▶ _Problem_: From the records below, please repeat exactly the line that has "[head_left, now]", the line that has "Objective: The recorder", and every line between them, and nothing else.

-- Entries supplied follows --

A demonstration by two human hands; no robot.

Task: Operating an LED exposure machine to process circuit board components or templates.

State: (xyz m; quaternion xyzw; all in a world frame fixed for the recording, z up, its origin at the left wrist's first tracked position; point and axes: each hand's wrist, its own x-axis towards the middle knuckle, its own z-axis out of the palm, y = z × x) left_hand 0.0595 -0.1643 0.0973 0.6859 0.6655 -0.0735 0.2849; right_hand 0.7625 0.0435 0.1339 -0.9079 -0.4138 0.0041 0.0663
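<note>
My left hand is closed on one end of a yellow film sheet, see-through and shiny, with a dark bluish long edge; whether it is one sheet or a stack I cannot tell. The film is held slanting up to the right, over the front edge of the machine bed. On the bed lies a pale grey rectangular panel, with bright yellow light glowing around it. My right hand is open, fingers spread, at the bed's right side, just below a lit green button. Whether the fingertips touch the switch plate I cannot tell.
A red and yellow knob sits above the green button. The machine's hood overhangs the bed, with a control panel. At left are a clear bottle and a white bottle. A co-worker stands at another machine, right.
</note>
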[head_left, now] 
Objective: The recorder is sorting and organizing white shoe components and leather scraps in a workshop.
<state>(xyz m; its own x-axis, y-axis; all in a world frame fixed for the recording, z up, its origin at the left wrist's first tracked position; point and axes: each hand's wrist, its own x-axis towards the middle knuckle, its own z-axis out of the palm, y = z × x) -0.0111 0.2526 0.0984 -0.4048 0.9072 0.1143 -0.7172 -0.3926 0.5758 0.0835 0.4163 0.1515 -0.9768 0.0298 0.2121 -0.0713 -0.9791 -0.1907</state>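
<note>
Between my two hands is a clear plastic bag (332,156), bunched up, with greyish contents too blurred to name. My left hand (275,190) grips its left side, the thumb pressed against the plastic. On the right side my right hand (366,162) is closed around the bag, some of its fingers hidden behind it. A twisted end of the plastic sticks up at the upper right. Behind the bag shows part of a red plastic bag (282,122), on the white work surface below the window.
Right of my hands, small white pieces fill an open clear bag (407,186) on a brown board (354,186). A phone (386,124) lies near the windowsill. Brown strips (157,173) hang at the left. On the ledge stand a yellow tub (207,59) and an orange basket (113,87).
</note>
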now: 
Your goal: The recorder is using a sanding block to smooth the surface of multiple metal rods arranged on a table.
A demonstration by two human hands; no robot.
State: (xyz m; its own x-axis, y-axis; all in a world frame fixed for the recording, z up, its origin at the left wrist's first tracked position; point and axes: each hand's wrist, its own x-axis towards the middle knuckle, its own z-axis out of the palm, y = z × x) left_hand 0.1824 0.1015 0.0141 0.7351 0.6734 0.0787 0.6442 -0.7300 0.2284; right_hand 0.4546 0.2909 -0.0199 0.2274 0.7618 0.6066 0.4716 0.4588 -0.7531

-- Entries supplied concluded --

▶ _Response_:
[head_left, now] 
Objective: The recorder is sorting and organizing white shoe components and leather scraps in a workshop.

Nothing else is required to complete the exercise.